What does it cost to start a photography business?

While you don’t need to buy every single piece of equipment and subscribe to every service all at once, many professional photographers say to plan on budgeting between $10,000 and $15,000 to launch a photography business.

According to professional photographer Austen Diamond, “building slow and smart” will help you stay nimble. Allow the organic growth of your business to fund gear improvements and avoid debt if possible, he said.

As a professional photographer, you’re likely to need at least two cameras, which can cost up to $2,000 each depending on the model you choose. However, if you need to start on a lean budget, you can probably get away with using only one camera for your first few jobs to help fund the purchase of the second camera.

Additionally, you’ll likely need multiple lenses and flashes, which can cost upward of $1,000 each. Similar to the camera, start with the basic, most essential lenses you’ll need to complete paying gigs. When the money comes in from these jobs, you can use it to acquire additional equipment and level up your work.

The other major expense you can expect is a computer or laptop that has ample memory and processing power, especially if you plan on shooting and editing video content. Expect to spend up to $2,000 for a suitable device. 

Beyond these major expenses, you’ll need to factor in equipment like memory cards and external hard drives. There are also business expenses, such as acquiring a business license, insurance and professionals like accountants and lawyers. You’ll also likely need a website, software like Lightroom and Photoshop, business cards and budget for attending networking events and joining trade associations to help make contacts and expand your business.

TipTip
Plan on budgeting about $10,000 to $15,000 to start your photography business.

Other considerations when starting a photography business

Beyond equipment, software and services, there are some other important aspects to consider when launching a photography business. The following are important elements to plan for when you begin trying to generate leads and accepting jobs.

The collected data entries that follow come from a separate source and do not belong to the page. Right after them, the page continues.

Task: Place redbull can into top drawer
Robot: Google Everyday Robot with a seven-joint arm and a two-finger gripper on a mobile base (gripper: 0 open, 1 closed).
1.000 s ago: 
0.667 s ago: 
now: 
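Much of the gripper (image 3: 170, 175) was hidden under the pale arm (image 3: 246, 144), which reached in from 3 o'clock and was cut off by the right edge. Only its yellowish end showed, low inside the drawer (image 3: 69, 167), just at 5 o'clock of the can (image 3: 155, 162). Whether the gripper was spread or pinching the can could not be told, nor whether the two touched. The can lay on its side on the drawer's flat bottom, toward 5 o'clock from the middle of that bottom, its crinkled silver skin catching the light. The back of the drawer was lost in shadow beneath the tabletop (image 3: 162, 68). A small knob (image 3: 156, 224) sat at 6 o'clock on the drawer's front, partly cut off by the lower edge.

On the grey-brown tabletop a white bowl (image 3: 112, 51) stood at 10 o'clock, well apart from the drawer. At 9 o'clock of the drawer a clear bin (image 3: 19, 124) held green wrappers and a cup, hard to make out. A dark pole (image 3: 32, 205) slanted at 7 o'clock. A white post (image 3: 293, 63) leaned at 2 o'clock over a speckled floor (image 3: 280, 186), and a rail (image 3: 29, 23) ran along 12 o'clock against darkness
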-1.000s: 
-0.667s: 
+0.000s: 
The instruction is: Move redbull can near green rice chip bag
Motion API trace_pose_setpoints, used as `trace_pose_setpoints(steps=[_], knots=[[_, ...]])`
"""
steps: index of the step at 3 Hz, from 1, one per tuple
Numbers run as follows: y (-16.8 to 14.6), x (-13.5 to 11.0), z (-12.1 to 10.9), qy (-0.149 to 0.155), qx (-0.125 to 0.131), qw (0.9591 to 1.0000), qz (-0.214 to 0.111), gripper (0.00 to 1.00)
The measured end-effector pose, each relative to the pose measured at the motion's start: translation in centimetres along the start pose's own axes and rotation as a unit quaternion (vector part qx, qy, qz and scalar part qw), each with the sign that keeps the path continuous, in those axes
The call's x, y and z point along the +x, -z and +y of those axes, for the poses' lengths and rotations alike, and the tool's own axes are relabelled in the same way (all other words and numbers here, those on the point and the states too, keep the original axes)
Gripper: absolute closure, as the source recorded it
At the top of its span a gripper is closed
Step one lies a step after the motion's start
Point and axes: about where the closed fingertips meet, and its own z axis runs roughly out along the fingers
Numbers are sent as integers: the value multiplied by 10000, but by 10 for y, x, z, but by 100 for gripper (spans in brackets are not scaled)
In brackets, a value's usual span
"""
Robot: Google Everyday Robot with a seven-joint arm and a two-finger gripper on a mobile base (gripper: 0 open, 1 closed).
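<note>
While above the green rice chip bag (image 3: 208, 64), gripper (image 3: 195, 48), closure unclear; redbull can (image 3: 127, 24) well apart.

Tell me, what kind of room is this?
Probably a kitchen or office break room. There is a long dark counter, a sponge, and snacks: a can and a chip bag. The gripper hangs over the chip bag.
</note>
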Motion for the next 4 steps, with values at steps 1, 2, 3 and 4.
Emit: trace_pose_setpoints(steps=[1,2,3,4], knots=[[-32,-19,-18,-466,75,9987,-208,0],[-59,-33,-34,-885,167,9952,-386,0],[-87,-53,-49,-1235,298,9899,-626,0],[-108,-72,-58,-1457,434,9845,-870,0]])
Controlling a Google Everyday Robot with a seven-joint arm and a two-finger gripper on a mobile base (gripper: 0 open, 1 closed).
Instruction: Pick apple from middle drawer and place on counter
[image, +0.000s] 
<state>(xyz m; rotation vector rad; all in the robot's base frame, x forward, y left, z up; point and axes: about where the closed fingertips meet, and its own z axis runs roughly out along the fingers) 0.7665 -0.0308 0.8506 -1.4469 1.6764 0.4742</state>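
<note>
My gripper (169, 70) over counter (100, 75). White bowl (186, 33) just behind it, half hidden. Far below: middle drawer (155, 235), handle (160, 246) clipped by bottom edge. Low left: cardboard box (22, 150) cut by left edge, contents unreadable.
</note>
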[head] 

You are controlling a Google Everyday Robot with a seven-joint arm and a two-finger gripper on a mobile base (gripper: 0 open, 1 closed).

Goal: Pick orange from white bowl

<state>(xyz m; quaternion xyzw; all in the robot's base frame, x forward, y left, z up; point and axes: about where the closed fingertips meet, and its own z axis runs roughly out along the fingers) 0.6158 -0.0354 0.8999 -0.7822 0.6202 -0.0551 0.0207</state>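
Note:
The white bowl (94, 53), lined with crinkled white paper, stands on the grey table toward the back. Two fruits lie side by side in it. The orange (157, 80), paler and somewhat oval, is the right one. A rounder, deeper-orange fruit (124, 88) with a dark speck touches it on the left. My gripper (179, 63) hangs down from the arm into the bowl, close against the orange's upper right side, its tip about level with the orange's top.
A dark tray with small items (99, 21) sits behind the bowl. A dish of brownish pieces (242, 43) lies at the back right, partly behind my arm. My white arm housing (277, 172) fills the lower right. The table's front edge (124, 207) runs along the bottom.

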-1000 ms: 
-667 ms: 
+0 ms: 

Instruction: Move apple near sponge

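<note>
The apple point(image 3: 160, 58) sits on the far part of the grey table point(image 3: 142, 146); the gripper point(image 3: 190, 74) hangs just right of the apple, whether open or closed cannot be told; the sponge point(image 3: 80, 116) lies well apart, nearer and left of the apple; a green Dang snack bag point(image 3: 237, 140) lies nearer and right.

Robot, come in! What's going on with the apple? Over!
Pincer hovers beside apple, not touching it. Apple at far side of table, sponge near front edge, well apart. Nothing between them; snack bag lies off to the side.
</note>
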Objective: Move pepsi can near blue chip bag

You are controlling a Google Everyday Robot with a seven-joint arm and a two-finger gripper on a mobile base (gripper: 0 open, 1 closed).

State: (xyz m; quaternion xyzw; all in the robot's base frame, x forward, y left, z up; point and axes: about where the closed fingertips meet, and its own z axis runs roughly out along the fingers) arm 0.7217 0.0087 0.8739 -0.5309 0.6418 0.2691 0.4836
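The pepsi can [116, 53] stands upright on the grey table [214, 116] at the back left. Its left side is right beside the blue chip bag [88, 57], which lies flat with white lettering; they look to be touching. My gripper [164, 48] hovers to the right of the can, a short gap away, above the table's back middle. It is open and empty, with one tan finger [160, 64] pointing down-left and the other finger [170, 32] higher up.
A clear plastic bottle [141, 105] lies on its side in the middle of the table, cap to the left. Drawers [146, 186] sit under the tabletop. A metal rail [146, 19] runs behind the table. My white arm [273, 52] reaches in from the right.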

Your branding and reputation

graphic of a photographer taking photographs of a married couple

Building a personal brand and reputation for quality work is one of the best ways to generate referrals and recognition. In a business like photography, word-of-mouth advertising is highly effective. For example, if a newlywed couple was thrilled with your work at their wedding, their friends and family may hire you for portraits and events of their own.

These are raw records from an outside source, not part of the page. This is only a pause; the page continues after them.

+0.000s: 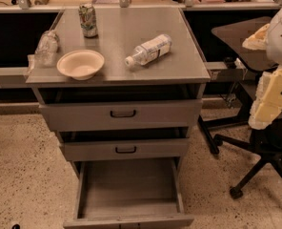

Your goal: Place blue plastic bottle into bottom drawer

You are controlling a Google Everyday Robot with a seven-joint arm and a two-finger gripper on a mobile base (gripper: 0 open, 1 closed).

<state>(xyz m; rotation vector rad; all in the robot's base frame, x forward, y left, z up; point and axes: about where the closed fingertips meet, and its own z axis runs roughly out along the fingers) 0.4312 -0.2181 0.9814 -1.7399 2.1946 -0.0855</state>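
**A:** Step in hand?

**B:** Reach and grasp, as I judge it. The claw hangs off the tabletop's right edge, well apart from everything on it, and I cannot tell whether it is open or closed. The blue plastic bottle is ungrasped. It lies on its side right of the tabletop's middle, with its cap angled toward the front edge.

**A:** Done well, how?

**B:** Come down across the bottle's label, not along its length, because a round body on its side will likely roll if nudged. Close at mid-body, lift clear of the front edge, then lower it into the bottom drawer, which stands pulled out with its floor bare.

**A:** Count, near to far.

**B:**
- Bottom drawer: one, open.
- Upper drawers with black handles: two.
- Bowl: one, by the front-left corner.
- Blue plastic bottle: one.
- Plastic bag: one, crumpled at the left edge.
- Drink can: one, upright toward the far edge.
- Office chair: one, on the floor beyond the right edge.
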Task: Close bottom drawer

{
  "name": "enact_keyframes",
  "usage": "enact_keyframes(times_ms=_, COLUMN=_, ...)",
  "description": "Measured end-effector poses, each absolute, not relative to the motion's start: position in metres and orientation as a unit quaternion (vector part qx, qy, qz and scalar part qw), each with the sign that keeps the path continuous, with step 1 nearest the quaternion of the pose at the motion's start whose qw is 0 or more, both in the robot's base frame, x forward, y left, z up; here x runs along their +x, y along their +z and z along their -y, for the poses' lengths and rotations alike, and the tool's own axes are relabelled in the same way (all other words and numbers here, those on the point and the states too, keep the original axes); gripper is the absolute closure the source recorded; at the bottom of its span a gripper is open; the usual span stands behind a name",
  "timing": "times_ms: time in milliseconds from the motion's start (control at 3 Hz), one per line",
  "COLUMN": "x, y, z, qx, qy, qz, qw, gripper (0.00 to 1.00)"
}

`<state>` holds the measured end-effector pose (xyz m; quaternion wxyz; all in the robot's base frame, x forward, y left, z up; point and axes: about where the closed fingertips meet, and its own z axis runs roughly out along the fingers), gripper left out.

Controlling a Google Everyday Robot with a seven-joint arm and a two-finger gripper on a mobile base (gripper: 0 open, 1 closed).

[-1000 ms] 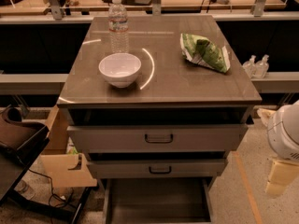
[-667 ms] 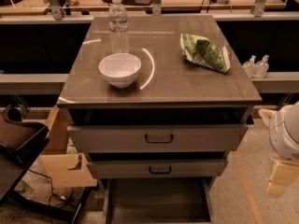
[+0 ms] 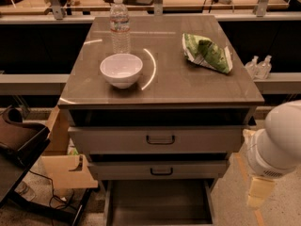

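The bottom drawer [image 3: 159,202] of the grey cabinet is pulled far out. Its plain grey tray shows at the bottom edge of the view; its front panel and handle are cut off below. Above it the middle drawer front [image 3: 160,170] and the top drawer front [image 3: 159,139], each with a black handle, stand slightly out. My arm's white round joint [image 3: 281,136] is to the right of the cabinet. The cream-coloured gripper [image 3: 257,193] hangs below it, beside the open drawer's right side and apart from it.
On the cabinet top [image 3: 164,86] stand a white bowl [image 3: 121,69], a water bottle [image 3: 119,25] and a green chip bag [image 3: 207,53]. A cardboard box [image 3: 63,171] and a dark chair [image 3: 19,142] are on the left. Two small bottles [image 3: 258,67] stand on a shelf at the right.
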<state>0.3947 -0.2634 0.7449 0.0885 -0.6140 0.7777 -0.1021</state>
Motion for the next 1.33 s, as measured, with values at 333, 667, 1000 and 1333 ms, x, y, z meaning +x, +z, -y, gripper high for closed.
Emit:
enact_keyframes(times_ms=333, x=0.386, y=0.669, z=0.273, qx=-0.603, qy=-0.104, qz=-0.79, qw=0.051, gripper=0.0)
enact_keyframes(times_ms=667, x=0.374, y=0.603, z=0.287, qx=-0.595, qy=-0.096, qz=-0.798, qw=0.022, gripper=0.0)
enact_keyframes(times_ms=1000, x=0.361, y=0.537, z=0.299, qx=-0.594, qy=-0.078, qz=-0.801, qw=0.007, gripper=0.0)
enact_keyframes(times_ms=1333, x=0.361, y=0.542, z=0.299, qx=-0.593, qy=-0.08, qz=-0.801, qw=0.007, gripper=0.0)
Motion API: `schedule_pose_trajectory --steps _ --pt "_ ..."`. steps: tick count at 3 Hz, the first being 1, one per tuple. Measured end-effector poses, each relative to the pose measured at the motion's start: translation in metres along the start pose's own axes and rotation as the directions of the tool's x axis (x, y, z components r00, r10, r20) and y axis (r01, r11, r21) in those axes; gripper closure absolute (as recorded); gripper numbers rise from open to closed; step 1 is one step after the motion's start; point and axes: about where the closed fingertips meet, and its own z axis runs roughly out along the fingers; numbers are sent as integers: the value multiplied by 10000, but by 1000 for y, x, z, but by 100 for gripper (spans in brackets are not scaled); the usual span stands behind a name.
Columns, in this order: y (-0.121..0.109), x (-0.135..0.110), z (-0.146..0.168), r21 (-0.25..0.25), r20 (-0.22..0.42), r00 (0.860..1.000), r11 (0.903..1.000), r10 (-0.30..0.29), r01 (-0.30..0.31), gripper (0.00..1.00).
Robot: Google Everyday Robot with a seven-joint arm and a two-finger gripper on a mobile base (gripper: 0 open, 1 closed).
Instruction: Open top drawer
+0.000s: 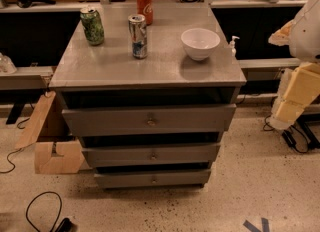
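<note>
**Desk:** Where is the arm?

**Operator:** My arm [305, 31] hangs at the right edge of the view. A white upper link sits over pale yellow segments stepping down toward the floor, well apart from the grey cabinet [165, 63]. The gripper [281, 118] is at its lower end. I cannot tell whether it is released or clenched.

**Desk:** And the top drawer?

**Operator:** The top drawer [100, 121] sits directly under the cabinet's top, its brassy knob [150, 122] centred and a dark gap above its front.
</note>
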Motion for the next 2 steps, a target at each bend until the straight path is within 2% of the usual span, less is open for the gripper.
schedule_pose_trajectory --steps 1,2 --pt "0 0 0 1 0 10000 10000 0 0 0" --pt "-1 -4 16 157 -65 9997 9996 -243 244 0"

Building your brand and reputation is a way to reinforce your image as a top-notch professional photographer and generate more work and revenue. Here are the things you should consider about branding and reputation:

  • Your person and gear: If you work with people, you are your brand. Even the little things affect your reputation, and most of your business will come by word-of-mouth referrals. When you go to a shoot, dress appropriately. Iron your shirt. Wash your car. Be organized. Bring your own water and snacks. Charge your electronics. Thank you and referral gifts should be classy. Being ready shows respect and professionalism.
  • Being timely: Always arrive to the shoot early and don’t fail to deliver your product when promised. Print out directions so you don’t get lost. Ensure that your clients understand your production schedule and how long it will be for them to receive their proofs and final product and stick to your agreements. Answer phone calls and emails in a timely manner.
  • Online: Anonymity is nearly impossible these days. Many potential clients will be searching for you and your work online. The images you post online should not only be high quality but also the kind of images you want to be taking to attract the kind of work you want to be doing. Avoid contentious social media posts and keep your language positive. Keep your LinkedIn profile and contact information on all sites up to date.

Your pricing and rates

Many photographers have difficulties with setting their price and determining their value. Certainly, you should never price work to result in lost money or less than minimum wage, but many do. You can research your area to see what your competitors charge but, ultimately, you’ll need to charge what you feel you are worth.

Generally, you’ll want to estimate 3 hours of editing time for every hour of shooting. Some photographers use a gauge of roughly $75 to $250 per hour to cover standard costs. Be sure to factor in travel and preparation time as well as the equipment and expertise you bring to the shoot. Consider your ongoing costs, such as insurance, professional services and your website, as well. These expenses support your business and allow you to provide your photography services, so make sure you’ve built them into the rates you charge and left room for profit too.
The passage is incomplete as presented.